Reviewing WFTDA Official Reviews

An analysis of the (lack of) success rate of ORs during the 2014 WFTDA Division 1 playoffs.

You’re watching the action during the WFTDA Division 1 playoffs, and an official timeout is taken. Coaches and captains come to the center of the track, and one of the teams files a grievance with the head referee. The officials huddle and mull over the play in question. A decision is reached and announced to the audience, then game gets back under way—after a lengthy delay.

This is the WFTDA official review, the process that allows teams to request that referees double-check the accuracy of any call or non-call during a jam, or for any other reason. This system ensures that an incorrect officiating decision does not unjustly affect the outcome of a game by giving teams the opportunity to right the wrong.

However, many regular viewers of WFTDA playoff roller derby may question stopping the game for an official review that can often last several minutes, when the teams requesting them are so frequently unsuccessful in getting the call that they were looking for.

The apparent lack of overturned calls got me curious about just how many of them there were during the playoffs. Many people think that successful reviews are rare. Just how rare are they, actually? Are they rare enough for their apparent abuse to be a problem for the WFTDA game?

To find this out, I went back through the YouTube archives of all 80 WFTDA Division 1 playoff and championship games and did a review of all official reviews called for by teams. The WFTDA’s swanky new scoreboard widget, which made it very clear when an official review was taken1, together with the play-by-play timeline of the @WFTDALive twitter feed (which did a good job reporting reviews), allowed me to get a pretty accurate count of them, and how many of them were upheld or overturned.

The scoreboard also kept time on the length of any official review. Not letting that information go to waste, I recorded the additional delay time required to complete each review. The crack production and announcing team at made sure to let the audience know why an official review was taking place, so I was also able to collect data on the specific reasons why reviews were called for.

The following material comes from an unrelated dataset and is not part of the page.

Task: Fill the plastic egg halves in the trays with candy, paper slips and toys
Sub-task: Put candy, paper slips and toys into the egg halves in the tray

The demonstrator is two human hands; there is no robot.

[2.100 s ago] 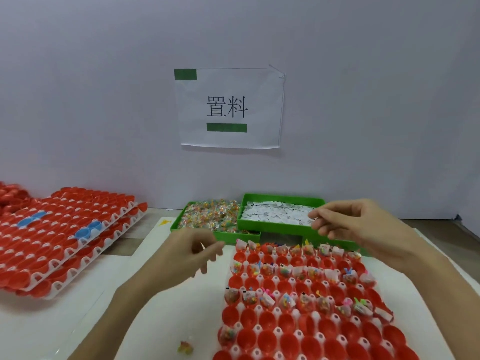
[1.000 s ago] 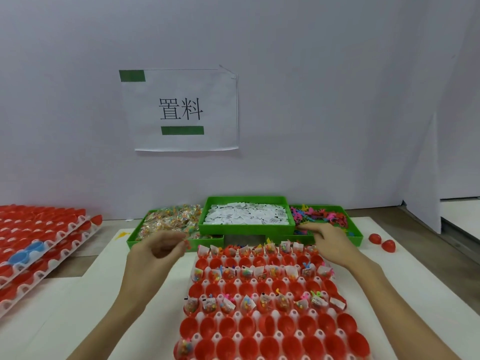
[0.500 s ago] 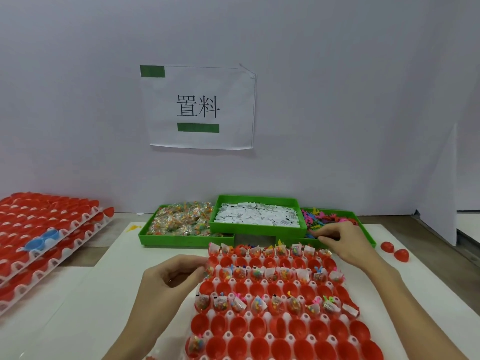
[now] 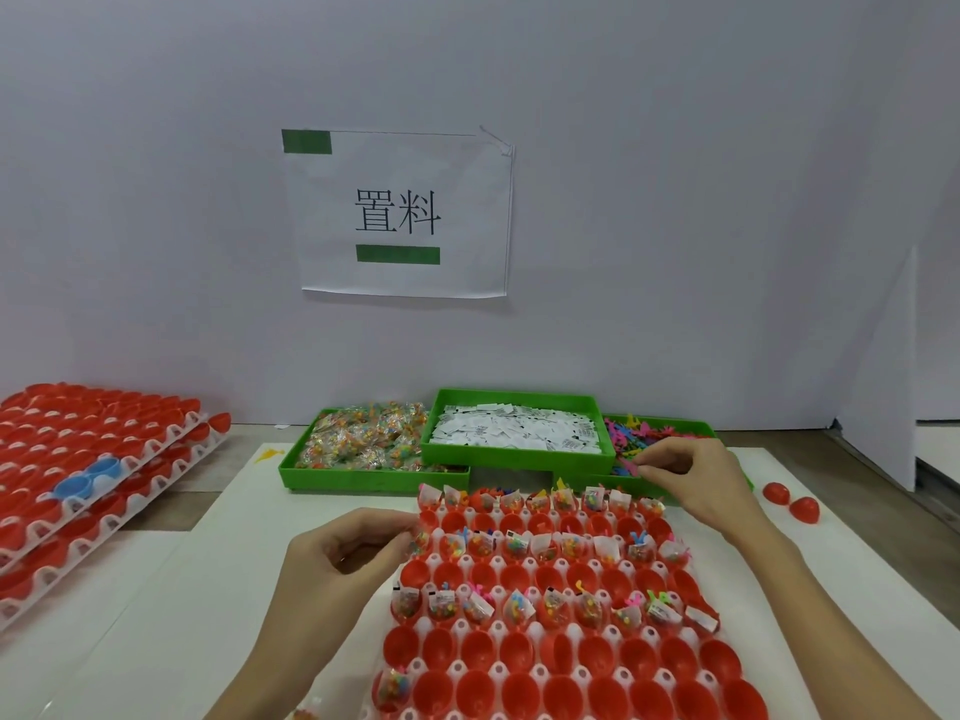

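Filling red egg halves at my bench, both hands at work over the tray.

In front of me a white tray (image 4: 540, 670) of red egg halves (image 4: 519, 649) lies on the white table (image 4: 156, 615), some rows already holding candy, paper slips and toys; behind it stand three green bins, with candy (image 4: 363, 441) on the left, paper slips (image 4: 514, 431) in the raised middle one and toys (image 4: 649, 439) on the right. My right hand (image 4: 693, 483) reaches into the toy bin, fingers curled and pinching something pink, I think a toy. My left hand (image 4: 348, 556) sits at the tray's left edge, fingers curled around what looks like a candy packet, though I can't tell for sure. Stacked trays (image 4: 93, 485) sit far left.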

The fidelity of these reports also made it possible to track other breakdowns of review tendencies, such as whether one was to overturn a team’s own penalty or force one on an opponent, and whether or not there were other circumstances that may have rendered an official review moot.

Let’s dive straight into the data. In the Division 1 playoffs, I counted 148 official reviews requested by teams, out of the 320 total potential reviews2 teams could have used throughout the course of the 80-game season. That’s a use rate of 46.3%, even before we get to the success rate of those reviews. And at almost two reviews per game, it seems as if teams feel a lot of missed calls are happening on the track.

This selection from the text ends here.